▼▼▼

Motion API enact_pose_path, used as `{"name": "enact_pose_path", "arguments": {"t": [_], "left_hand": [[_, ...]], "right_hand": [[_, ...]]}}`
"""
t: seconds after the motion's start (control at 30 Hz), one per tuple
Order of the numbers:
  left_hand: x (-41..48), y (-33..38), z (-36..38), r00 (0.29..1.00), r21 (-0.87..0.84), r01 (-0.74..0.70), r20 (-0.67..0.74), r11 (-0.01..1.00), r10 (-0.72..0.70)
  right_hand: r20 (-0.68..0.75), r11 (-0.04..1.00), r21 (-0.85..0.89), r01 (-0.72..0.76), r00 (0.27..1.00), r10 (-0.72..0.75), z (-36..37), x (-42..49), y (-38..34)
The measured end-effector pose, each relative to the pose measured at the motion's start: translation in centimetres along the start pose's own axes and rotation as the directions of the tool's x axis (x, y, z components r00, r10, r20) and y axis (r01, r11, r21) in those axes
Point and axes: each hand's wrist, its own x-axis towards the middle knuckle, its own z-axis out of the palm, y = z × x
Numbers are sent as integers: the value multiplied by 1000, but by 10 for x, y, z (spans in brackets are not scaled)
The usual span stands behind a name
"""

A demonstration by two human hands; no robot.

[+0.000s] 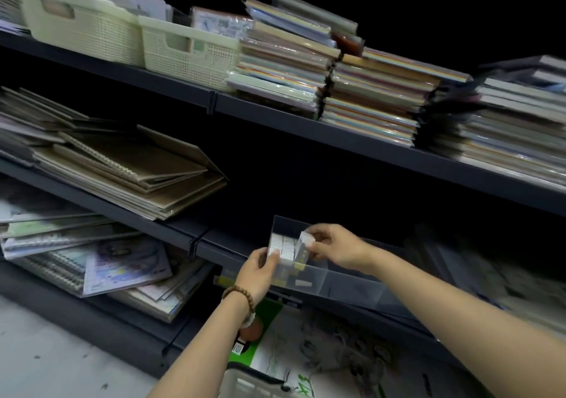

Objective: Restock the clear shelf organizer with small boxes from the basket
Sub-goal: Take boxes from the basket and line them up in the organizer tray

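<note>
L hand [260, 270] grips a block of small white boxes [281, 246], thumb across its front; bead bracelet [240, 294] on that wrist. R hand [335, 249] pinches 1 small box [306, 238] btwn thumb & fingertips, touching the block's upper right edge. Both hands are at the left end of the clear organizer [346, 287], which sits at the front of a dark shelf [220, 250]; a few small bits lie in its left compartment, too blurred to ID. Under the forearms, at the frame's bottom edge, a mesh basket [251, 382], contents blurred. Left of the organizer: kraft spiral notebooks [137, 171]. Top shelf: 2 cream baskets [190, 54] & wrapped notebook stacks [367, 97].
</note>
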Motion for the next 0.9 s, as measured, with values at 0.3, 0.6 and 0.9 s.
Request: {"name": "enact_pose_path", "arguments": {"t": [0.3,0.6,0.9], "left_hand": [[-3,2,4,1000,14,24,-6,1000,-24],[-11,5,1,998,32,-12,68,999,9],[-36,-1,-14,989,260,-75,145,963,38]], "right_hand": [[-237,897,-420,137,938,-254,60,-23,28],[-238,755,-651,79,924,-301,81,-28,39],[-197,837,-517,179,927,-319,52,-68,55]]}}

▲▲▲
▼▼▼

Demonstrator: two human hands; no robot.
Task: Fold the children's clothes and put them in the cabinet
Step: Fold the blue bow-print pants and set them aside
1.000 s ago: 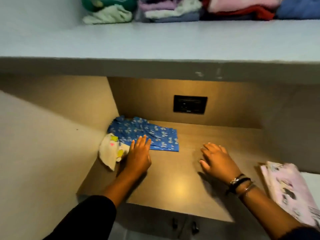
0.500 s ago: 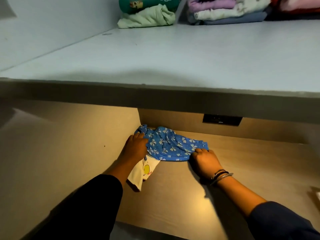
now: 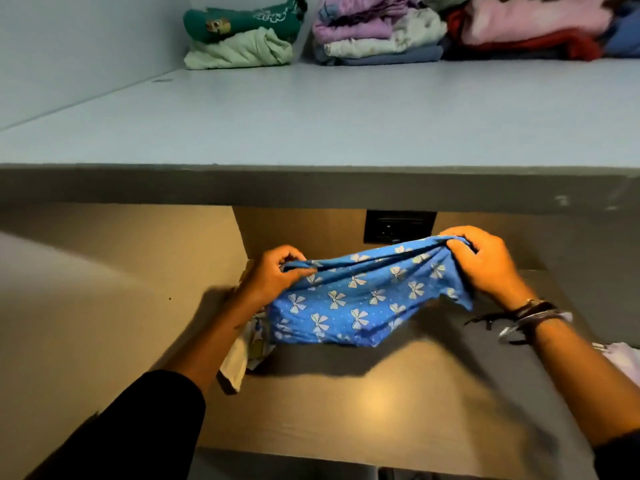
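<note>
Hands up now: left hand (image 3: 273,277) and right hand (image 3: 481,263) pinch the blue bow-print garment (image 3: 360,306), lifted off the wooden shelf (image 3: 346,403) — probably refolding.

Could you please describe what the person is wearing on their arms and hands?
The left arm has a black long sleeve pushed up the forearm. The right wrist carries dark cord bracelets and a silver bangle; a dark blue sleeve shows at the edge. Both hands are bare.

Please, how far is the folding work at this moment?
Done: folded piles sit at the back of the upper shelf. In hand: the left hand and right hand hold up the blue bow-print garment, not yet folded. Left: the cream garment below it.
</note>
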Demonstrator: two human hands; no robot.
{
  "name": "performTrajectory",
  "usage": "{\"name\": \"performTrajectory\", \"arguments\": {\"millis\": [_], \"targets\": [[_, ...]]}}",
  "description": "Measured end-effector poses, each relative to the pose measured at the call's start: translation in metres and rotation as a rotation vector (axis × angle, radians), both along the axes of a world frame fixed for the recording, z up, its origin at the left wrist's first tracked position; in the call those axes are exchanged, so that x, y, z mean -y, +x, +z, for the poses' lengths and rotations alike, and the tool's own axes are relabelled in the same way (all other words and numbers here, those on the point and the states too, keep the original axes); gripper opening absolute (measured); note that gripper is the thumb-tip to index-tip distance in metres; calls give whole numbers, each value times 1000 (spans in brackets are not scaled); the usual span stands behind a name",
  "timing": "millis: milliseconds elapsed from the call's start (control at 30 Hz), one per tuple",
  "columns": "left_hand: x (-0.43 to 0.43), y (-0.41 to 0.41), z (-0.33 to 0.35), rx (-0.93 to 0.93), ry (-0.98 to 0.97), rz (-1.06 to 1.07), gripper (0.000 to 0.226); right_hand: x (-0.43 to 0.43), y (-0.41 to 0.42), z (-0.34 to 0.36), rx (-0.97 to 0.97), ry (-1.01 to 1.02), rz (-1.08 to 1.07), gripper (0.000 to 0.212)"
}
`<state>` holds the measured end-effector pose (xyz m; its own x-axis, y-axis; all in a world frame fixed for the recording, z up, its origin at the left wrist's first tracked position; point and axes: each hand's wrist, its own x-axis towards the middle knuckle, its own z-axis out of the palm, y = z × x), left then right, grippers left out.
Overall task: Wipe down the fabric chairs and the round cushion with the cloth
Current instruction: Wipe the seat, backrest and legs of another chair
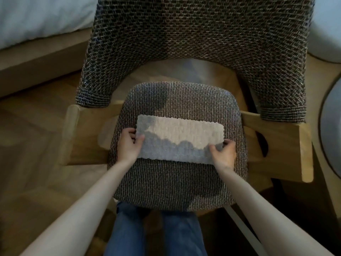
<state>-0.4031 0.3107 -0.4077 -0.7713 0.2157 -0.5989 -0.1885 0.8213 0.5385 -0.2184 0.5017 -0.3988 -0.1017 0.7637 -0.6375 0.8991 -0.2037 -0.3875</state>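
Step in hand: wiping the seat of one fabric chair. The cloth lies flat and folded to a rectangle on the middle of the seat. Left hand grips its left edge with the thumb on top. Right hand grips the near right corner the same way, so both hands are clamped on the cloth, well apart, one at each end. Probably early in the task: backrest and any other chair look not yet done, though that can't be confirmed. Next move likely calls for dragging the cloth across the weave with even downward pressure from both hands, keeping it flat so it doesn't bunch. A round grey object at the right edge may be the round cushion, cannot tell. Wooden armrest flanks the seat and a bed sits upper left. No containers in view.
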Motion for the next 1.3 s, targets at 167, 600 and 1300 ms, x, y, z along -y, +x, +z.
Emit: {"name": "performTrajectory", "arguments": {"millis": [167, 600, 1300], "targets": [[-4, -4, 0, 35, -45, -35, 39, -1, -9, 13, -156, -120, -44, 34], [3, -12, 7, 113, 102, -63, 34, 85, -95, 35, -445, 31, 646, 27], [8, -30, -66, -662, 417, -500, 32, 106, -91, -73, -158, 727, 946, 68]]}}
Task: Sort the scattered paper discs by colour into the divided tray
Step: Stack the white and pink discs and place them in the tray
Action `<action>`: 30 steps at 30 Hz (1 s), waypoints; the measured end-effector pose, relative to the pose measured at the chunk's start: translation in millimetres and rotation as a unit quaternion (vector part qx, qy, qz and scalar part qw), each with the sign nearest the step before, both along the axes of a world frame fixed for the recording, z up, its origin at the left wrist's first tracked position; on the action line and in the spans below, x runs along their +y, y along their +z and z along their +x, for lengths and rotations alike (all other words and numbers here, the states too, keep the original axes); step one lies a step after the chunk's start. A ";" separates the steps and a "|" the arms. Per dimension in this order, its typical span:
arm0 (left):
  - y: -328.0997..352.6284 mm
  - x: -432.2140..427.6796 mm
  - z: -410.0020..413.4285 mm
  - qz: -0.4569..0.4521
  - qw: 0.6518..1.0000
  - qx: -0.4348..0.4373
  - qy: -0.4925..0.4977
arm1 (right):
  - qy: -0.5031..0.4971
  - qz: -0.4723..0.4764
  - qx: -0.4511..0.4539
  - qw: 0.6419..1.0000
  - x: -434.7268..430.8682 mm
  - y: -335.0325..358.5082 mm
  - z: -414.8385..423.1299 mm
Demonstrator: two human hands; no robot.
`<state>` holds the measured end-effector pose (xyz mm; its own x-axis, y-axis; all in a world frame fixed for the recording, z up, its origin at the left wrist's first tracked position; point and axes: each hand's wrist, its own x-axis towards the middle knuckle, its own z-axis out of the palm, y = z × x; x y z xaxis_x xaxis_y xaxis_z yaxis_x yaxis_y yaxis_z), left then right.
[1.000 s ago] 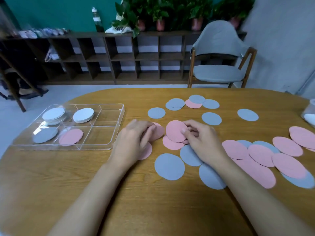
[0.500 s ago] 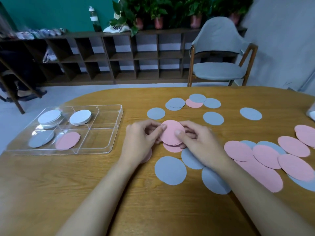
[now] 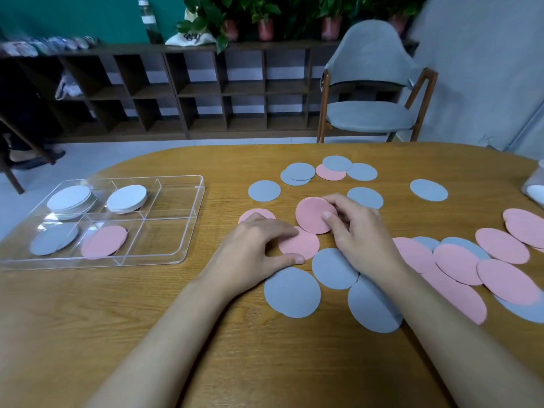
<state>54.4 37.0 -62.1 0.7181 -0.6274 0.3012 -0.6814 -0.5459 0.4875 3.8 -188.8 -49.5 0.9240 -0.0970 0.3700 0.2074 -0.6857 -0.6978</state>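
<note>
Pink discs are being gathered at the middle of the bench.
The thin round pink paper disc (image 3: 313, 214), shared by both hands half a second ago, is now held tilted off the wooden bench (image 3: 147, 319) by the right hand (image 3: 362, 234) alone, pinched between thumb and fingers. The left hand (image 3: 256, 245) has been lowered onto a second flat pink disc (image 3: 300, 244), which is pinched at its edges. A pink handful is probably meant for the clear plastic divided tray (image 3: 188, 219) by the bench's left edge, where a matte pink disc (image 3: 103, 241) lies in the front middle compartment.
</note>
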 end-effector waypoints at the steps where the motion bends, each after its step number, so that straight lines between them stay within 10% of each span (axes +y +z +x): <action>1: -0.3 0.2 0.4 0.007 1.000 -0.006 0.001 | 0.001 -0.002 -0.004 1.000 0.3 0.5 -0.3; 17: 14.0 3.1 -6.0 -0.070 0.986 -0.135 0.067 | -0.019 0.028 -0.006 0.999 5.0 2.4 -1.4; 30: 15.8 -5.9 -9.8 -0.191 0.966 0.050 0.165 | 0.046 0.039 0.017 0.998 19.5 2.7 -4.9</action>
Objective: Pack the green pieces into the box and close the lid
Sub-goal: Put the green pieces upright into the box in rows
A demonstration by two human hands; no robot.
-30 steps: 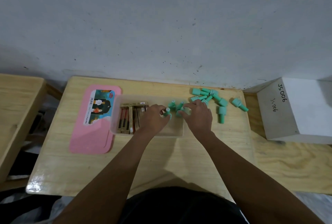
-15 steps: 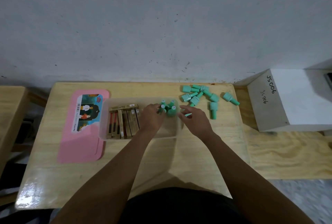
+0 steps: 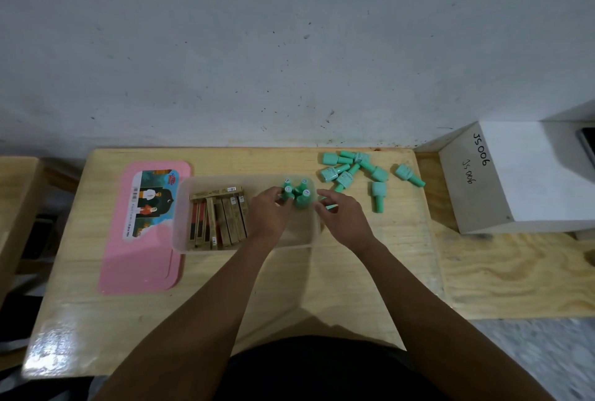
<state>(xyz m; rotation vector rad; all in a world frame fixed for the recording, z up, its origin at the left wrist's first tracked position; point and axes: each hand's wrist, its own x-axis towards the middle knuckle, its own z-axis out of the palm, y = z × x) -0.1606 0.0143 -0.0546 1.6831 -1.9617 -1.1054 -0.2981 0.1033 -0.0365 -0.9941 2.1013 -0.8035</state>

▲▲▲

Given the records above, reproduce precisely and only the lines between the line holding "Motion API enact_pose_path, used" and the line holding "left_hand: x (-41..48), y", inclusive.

Task solution:
Motion API enact_pose_path, used as `{"name": "enact_pose_path", "arguments": {"t": [_], "left_hand": [[_, ...]], "right_hand": [[_, ...]]}}`
"""
t: seconds after the motion's start (control at 30 Hz), one per tuple
Order of the numbers:
  left_hand: x (-41..48), y (-33..38), z (-36..38), r00 (0.29..1.00), r21 (-0.87..0.84), r01 (-0.74..0.70), r20 (-0.67..0.74), r11 (-0.01..1.00), r10 (-0.72..0.70)

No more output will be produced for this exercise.